Exercise directions: Copy all lines in the data that contain the string "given".

(Input material begins)

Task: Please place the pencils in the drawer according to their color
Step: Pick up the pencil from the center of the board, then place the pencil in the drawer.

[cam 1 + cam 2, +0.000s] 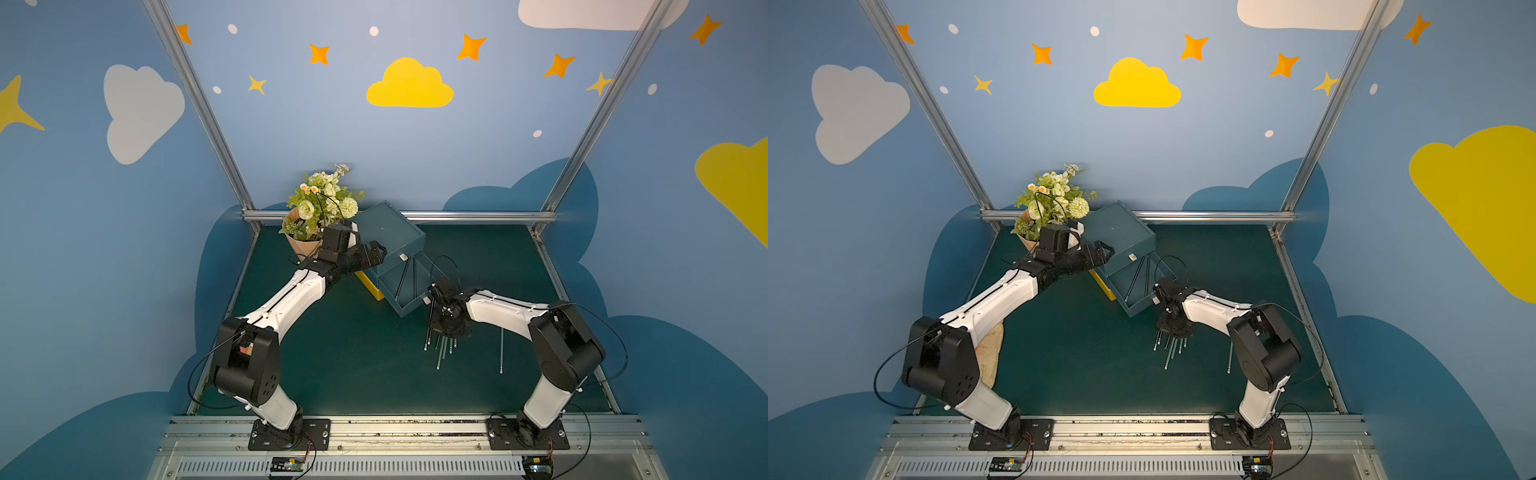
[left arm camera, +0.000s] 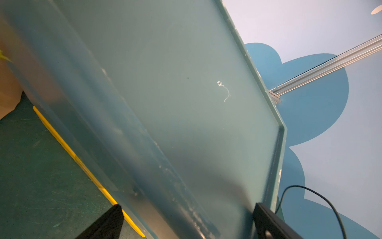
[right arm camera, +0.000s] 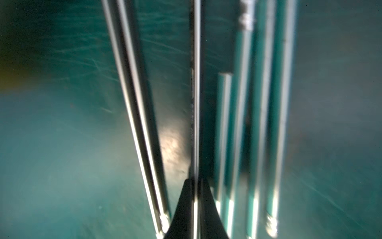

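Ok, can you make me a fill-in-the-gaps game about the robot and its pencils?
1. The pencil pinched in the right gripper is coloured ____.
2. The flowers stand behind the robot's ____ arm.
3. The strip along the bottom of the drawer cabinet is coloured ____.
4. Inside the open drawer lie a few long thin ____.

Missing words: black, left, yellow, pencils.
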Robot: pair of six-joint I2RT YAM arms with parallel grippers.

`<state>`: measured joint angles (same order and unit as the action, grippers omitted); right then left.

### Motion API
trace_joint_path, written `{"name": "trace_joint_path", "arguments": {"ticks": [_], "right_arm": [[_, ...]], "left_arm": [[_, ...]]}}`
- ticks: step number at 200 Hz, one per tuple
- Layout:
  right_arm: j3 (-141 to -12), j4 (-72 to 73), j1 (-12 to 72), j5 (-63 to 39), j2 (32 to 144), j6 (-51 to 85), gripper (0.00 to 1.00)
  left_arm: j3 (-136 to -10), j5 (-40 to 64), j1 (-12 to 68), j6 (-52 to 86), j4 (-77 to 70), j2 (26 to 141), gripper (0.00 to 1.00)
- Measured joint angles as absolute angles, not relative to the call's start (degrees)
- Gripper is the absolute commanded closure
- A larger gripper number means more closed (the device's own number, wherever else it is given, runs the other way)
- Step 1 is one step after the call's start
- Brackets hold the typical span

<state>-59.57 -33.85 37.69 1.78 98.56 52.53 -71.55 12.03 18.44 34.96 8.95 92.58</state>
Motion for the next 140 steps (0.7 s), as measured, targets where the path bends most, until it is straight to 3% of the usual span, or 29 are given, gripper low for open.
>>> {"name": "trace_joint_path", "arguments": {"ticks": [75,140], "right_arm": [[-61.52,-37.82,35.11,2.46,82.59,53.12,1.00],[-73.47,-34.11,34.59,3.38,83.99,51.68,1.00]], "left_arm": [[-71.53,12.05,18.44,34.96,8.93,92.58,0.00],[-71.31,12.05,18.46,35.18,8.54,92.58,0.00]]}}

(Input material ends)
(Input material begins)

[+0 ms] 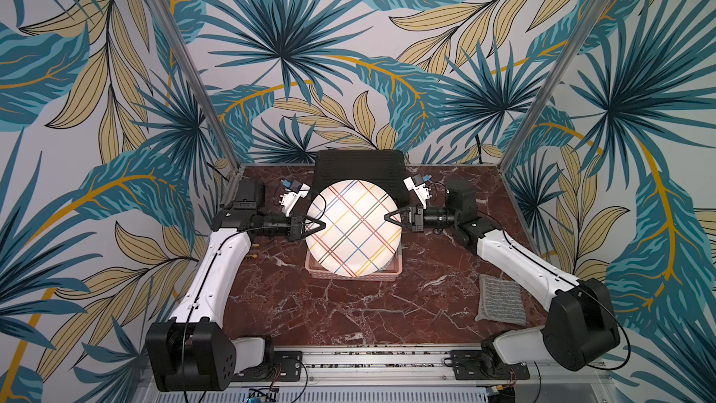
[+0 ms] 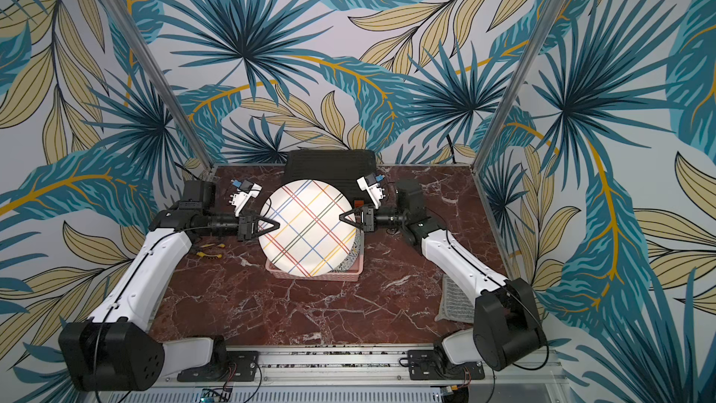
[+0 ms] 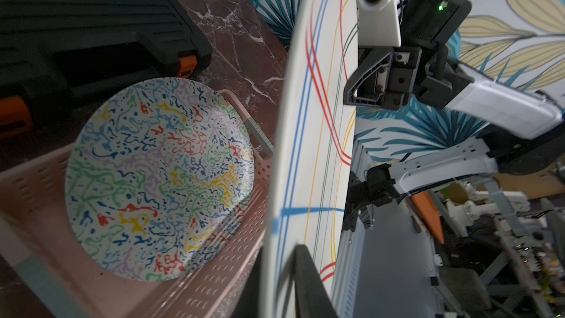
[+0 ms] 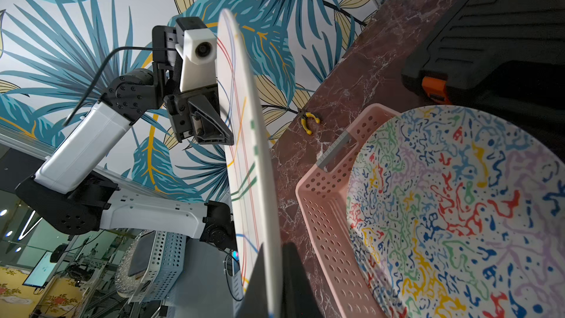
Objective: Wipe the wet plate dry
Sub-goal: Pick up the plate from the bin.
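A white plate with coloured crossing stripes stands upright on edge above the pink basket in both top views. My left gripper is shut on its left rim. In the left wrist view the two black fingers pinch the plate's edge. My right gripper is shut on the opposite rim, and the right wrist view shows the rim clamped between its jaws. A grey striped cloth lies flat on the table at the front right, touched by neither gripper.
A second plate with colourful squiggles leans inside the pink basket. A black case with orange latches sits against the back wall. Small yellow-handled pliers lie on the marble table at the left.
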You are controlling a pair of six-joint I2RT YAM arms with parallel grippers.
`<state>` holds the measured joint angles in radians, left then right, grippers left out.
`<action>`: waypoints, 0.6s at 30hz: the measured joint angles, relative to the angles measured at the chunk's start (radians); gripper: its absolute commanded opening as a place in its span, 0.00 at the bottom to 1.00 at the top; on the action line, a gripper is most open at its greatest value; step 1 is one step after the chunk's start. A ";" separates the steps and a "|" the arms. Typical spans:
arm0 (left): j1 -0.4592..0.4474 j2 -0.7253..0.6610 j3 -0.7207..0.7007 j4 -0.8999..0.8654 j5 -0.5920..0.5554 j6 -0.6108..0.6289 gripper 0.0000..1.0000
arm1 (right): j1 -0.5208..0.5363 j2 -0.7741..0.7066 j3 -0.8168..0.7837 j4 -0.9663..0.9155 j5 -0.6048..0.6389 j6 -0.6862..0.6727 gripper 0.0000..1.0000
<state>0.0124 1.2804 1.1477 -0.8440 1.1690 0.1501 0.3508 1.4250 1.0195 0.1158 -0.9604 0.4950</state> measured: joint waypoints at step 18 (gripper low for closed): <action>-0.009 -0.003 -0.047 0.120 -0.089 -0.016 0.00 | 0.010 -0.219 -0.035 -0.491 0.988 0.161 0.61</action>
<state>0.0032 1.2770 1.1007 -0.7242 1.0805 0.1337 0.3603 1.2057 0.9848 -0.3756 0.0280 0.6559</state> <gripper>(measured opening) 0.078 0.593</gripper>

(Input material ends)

Solution to this exercise:
- A larger gripper number means more closed (the device's own number, wherever else it is given, runs the other way)
Motion for the next 140 steps (0.7 s), as measured, targets where the path bends most, until it is straight to 3% of the usual span, or 29 are given, gripper low for open.

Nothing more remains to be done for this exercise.